Big advantage number 1: your hardware's vertex cache will actually work now. This only happens if using indexes.

Big advantage number 2: you can concatenate multiple polygons into a single draw call. If you have, say, n tristrips each of which shares the same state and properties, rather than having to issue multiple draw calls for each strip (or use degenerate triangles - yuck) you can use indexes to draw them all in a single glDrawElements call.

Big advantage number 3: ID software (since Quake 3) use glDrawElements for (almost) everything, and consumer hardware vendors tend to optimize their OpenGL drivers around what ID software does, making glDrawElements more likely to be the fast path.

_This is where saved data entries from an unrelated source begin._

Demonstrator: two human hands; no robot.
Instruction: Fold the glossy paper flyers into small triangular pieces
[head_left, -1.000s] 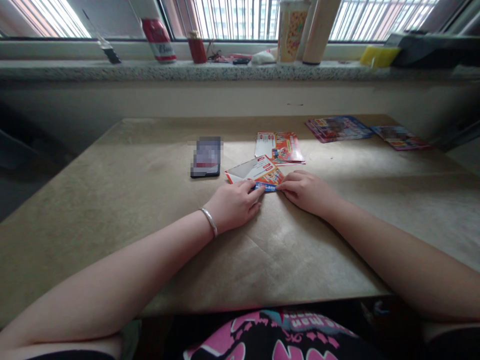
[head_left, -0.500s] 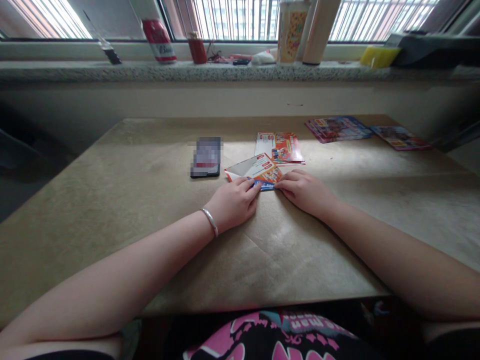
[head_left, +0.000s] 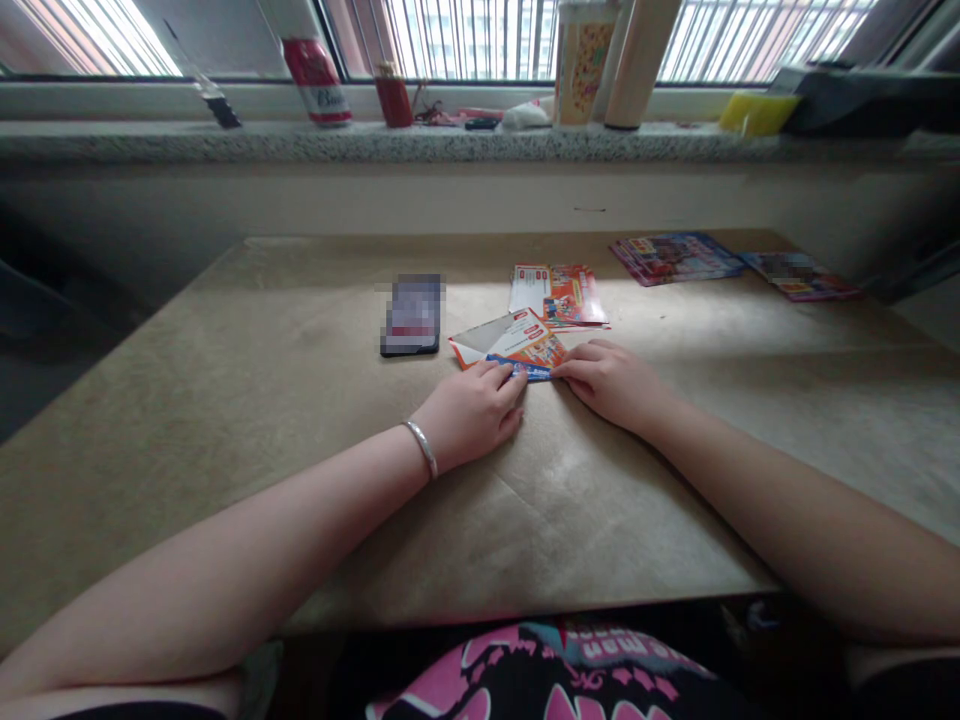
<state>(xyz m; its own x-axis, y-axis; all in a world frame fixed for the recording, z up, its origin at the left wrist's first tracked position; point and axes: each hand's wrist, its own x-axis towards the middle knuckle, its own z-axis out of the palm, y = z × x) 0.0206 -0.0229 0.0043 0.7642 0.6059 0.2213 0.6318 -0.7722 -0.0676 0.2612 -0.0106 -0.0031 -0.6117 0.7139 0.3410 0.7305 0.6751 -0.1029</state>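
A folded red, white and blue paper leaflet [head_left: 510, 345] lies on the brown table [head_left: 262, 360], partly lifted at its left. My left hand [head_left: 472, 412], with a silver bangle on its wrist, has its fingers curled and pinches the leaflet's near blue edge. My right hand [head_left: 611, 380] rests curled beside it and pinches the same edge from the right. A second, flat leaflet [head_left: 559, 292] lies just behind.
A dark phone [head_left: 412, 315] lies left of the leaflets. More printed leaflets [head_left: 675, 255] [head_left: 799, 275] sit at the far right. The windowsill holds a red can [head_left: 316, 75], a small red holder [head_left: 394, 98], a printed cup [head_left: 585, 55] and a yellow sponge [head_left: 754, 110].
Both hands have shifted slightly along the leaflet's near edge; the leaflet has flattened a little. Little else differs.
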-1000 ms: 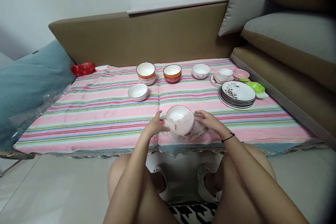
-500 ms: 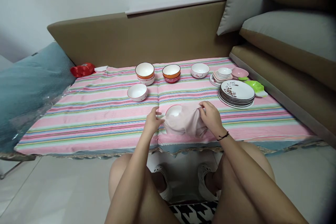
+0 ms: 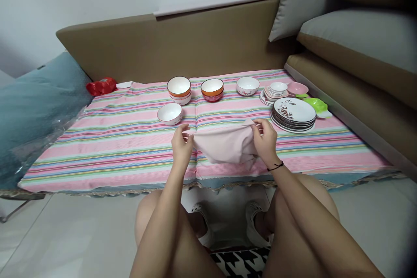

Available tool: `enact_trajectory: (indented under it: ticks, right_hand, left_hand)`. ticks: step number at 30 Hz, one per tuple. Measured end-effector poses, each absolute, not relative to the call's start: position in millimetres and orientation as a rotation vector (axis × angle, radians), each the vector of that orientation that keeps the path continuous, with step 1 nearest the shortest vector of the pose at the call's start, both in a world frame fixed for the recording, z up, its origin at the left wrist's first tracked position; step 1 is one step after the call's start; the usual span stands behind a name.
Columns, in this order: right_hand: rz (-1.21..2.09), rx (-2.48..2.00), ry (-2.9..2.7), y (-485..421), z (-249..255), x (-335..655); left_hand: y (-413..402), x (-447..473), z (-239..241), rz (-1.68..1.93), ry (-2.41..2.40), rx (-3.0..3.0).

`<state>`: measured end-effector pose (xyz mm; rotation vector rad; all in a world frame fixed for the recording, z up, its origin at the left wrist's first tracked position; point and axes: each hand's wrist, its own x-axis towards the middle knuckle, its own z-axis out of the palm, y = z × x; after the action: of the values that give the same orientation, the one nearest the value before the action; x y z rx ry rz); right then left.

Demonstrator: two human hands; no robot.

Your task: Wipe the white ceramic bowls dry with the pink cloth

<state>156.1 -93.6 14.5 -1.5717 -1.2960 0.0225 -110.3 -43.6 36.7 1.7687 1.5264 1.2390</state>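
Pinching pale pink cloth [image 3: 224, 144] at opposite ends with left hand [image 3: 182, 144] and right hand [image 3: 266, 141]. Stretched along upper edge, sagging beneath, just below frame centre, left of plate stack [image 3: 298, 112].

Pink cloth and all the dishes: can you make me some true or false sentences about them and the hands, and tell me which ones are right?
1. The left hand and the right hand both hold the pale pink cloth. True.
2. The black band is on the left wrist. False: the black band is on the right wrist.
3. The white bowl beyond the left hand sits on the striped cover. True.
4. The dark-edged plates are spread out one by one. False: the dark-edged plates are in a stack.
5. The bright green dish is beside that stack. True.
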Motion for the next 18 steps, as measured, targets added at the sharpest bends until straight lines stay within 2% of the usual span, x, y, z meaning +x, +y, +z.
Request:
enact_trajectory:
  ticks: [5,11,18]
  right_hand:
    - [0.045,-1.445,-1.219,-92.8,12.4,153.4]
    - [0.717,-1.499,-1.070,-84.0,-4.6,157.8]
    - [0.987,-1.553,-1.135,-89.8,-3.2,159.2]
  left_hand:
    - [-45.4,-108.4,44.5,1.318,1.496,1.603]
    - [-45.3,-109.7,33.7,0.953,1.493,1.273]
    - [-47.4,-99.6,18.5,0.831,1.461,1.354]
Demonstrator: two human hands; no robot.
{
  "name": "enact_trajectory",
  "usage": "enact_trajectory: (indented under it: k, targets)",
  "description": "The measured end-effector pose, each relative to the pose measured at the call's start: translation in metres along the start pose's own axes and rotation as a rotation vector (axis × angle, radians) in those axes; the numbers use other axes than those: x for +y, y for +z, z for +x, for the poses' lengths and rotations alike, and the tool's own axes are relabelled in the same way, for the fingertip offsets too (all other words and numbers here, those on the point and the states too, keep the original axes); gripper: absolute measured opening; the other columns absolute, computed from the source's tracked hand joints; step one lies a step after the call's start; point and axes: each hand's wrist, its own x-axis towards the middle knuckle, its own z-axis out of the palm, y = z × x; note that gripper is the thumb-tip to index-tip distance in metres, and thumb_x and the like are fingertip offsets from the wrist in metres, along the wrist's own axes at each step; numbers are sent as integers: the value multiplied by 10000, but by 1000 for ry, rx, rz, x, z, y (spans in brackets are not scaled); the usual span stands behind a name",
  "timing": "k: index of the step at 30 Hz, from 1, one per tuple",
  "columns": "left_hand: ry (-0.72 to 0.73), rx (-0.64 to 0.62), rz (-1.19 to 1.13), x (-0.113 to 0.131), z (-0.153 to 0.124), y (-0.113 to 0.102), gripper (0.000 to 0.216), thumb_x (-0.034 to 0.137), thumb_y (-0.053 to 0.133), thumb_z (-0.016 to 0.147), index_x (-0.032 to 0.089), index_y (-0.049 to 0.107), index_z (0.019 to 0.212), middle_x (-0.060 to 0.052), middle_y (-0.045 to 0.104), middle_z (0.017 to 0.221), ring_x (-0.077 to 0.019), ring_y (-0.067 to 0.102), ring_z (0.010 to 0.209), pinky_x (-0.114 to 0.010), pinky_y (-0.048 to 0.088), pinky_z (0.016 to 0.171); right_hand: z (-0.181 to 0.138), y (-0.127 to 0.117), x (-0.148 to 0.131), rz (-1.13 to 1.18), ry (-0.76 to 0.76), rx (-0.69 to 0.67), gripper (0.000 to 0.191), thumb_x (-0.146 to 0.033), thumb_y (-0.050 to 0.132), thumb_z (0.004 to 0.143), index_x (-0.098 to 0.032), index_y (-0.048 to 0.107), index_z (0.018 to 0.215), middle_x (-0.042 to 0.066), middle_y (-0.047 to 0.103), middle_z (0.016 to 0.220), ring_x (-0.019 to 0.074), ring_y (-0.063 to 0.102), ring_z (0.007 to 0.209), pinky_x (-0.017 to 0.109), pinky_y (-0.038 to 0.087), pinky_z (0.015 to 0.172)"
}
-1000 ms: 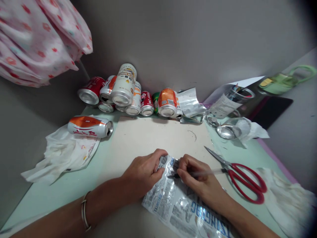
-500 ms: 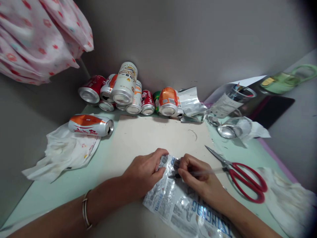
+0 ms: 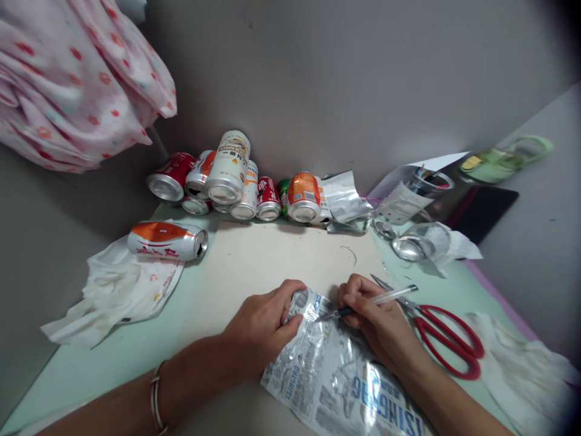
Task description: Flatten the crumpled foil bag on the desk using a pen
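Observation:
A flattened sheet cut from a printed aluminium can (image 3: pixel 313 375), with blue lettering, lies at a slant in front of me. My left hand (image 3: pixel 270 318) grips its upper left edge between thumb and fingers. In my right hand (image 3: pixel 370 309) is a pen (image 3: pixel 391 295) with a clear barrel and dark grip. Its tip rests on or just above the sheet, near the small blue mark at the top; contact is hard to tell. Scissors (image 3: pixel 447 345) with red handles lie beside my right wrist, blades pointing away.
Several drink cans (image 3: pixel 231 175) are piled along the wall. Another can (image 3: pixel 167 240) lies on crumpled tissue (image 3: pixel 111 278) at left. Silvery metal sheets (image 3: pixel 342 197), a pen cup (image 3: pixel 408 194) and cut can ends (image 3: pixel 411 247) stand at back right. Pink cloth (image 3: pixel 82 79) hangs upper left.
The pen has tilted, its back end rising in my right hand, and its tip has shifted slightly. My left hand keeps its hold. The whole view has shifted a little.

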Motion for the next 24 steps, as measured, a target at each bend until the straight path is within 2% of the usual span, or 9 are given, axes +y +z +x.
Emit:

Still some reasons to use glDrawArrays though. If you're drawing a single triangle (or multiple discrete triangles with no shared verts) glDrawArrays makes more sense. Otherwise look at glDrawElements.

Direct3D has need of instancing, but we do not. We have plenty of glVertexAttrib calls.

Okay, this really clears things up. Not much speculation about how this is supposed to work now.

Thanks for the great help everybody!